### Exercise brief
In the records below, find the line with "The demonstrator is" and repeat it and every line after it, exactly, without any pictures.

··· Source material

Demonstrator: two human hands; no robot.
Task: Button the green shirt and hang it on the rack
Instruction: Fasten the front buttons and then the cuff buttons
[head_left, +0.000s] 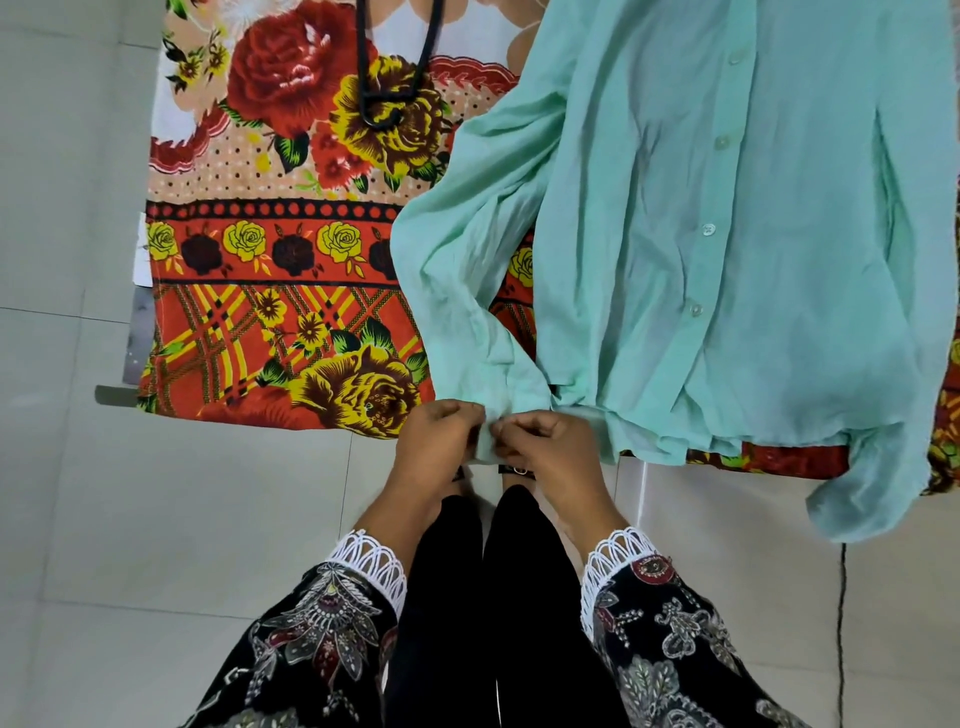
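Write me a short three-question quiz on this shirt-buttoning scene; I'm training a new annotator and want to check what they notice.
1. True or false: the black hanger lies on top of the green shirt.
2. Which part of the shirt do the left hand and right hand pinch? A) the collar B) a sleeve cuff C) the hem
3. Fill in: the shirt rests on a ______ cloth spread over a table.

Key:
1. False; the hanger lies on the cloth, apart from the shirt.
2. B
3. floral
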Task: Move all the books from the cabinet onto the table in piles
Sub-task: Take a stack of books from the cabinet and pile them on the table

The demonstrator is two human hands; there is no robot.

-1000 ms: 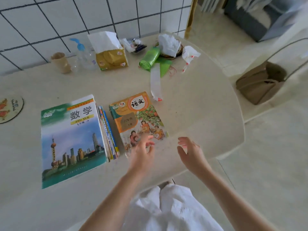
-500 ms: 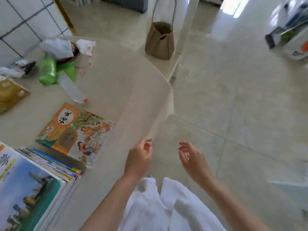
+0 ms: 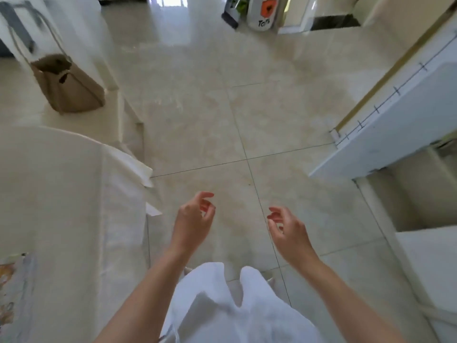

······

### Answer to this task
The demonstrator is two human hands; there is no robot.

-1000 ms: 
-500 ms: 
+0 ms: 

This exercise has been fully answered.